Comments: The Things To Read

As Google will tell you with stunning alacrity, it was Time Magazine (gag me with a spoon) that named Power Line blog of the year. See

Posted by Frederick at April 10, 2005 12:22 PM

Thanks for the info, Frederick. :)

To tell the truth, if I'd really thought about it, I'd have Googled it myself. I wasn't honestly that interested in the whole thing until about the fifth time I ran across a scornful reference to the "award" on a blog during my daily reading.

I am...underwhelmed by Time magazine's history of awards.

Posted by Anne at April 12, 2005 03:20 PM

It would be really nice if those folks writing these articles actually READ the document instead of skimming to cherry pick a line to support their predetermined position.

The article states

The guidelines also specify that humane treatment of all detainees can be limited by “military necessity,” a position that is both contrary to international and domestic law and opens the door to mistreatment and even torture of detainees.

The actual document (page I4, lines 1-18) states

the inhumane treatment of detainees is prohibited by international law and DOD policy. There is NO (my emphasis) military necessity exception to this humane treatment mandate. Accordingly, neither the stress of combat operations, the need for actionable information, nor the provocations by captured/detained personnel justify deviation form this obligation. Acts and/or omissions that constitute inhumane treatment must be immediately reported and investigated by appropriate authorities IAW DOD policy.

“Instead of correcting current violations of the Geneva Conventions, these guidelines would shred the conventions further,” said Kenneth Roth, executive director of Human Rights Watch. “The policies set out in this document could even require personnel to commit war crimes.”

No, what this document reflects is a gap in the previous set of Geneva convention treaties that apply to international armed conflict.
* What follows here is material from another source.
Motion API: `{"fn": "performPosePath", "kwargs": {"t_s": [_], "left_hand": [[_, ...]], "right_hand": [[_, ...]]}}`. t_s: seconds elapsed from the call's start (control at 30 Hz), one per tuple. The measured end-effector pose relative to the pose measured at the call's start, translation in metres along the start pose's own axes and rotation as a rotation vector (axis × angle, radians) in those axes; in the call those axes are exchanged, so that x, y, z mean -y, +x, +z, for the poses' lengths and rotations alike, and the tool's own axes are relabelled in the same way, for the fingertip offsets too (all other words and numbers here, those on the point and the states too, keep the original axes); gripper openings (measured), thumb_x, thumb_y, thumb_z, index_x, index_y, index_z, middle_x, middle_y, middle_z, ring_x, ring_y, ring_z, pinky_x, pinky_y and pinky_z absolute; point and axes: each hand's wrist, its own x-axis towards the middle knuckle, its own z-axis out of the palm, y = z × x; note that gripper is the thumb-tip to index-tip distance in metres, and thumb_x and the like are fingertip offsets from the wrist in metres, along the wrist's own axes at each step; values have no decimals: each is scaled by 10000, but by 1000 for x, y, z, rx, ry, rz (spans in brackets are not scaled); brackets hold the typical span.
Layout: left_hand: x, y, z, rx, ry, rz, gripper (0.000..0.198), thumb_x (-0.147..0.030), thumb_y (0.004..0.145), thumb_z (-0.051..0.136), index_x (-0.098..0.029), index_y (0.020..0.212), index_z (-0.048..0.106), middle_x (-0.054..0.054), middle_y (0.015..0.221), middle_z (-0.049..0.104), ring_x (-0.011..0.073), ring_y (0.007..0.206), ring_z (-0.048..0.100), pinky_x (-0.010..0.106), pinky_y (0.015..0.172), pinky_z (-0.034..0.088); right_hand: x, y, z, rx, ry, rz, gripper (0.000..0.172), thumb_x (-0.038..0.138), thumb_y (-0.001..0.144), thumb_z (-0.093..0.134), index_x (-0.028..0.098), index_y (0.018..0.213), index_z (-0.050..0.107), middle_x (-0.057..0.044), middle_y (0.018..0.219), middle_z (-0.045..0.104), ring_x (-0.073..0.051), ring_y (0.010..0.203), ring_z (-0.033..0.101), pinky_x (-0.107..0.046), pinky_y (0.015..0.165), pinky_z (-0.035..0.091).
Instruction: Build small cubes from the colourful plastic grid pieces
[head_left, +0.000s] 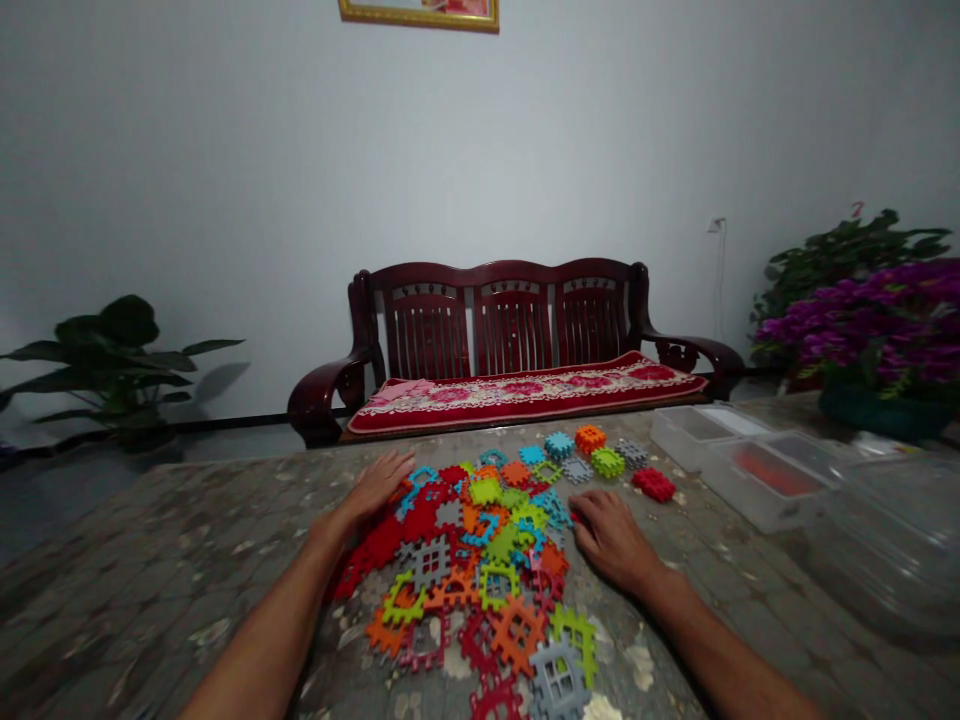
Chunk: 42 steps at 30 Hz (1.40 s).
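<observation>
A heap of toothed plastic interlocking tiles (501, 545) in red, orange, lime, blue and grey lies spread on the table between my hands. My left hand (381, 482) rests flat along the far left edge of the heap, fingers stretched out, beside red tiles (394, 535) and a blue tile frame (420, 487). On the other side, my right hand (611, 535) lies with its fingers loosely bent at the heap's right edge, near blue tiles (553, 508). A bit of red shows at its fingertips. I see nothing held in either hand.
Behind the heap stand small tile stacks: blue (559, 445), orange (590, 438), lime (607, 461), grey (632, 454) and red (653, 485). Clear plastic boxes (765, 505) stand at the right, near purple flowers (877, 320). A wooden bench (510, 320) is beyond the table.
</observation>
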Motion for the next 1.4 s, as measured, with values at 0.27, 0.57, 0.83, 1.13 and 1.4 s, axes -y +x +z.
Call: {"fn": "performPosePath", "kwargs": {"t_s": [0.27,0.57,0.83,1.13,1.4], "left_hand": [[0,-13,20,84,-30,-146,604,-434,1017,232,-289,1467,608,19,1593,564,237,1536,407,496,1302,224],[-26,-14,35,39,-52,-156,605,-403,1026,223,-243,1463,610,46,1592,564,242,1523,421,481,1294,251],[-26,-15,34,-39,-97,-155,596,-402,1020,262,-179,1433,630,83,1560,594,252,1493,465,445,1262,336],[5,-73,38,-97,-6,-217,541,-421,994,402,-182,1407,657,132,1572,573,284,1506,464,480,1275,299],[3,-75,44,-141,67,-189,508,-380,1032,354,-221,1403,663,97,1536,616,249,1460,516,445,1245,346]], "right_hand": [[5,0,-4,13,-13,10,324,238,974,489,185,1185,729,-119,1203,693,-255,1139,579,-370,1026,416],[17,-7,-25,24,-192,209,313,335,918,595,197,1160,738,-147,1254,701,-325,1177,596,-391,952,413],[9,-6,-34,91,-196,240,300,321,937,568,164,1133,733,-160,1128,745,-302,1068,644,-356,904,412],[0,-7,-41,126,-188,269,373,290,916,593,159,1244,714,-166,1205,748,-304,1153,651,-337,959,433],[-9,-6,-33,102,-152,245,445,302,916,618,153,1331,677,-154,1260,737,-288,1187,638,-320,1002,429]]}}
Groups like AQ have "declared war" on the US and other nations, yet are not signatories of the GC nor claim any responsibilities or need to abide by it.

I have little doubt the folks at HRW believe the idea that "Injustice anywhere is a threat to justice everywhere." Yet, they seem pretty comfortable with the notion that because there are terrorist groups that don't explicitly target the US, the US shouldn't take action against terrorists if we happen to catch them. Glad state and local law enforcement doesn't operate that way.

If they think this new category is a problem, go pound on the door of Kofi Annan and the UN and demand another round of GC talks to deal with members of groups like Islamic Jihad or AQ. I'm sure they'll find lots of people supportive of the position implied by the article.

Or better yet..about going on Al-Jazerra or other media with the same passion and energies everytime one of the captives taken by AQ, Abu-Sayef, FARC, etc. is found tortured and mutilated? They seem content to take on the big nation states, but silent on terrorist groups. (A search on their website doesn't seem to show much after 2002).

I appreciate the roles that external watchdog organizations can play in keeping pressure on government agencies to live up to their legal and moral responsibilities. But selective (and often biased) targeting after a point becomes rather unproductive.

I won't hold my breath for PETA to target bikers wearing leather as opposed to mainly woman wearing fur though either.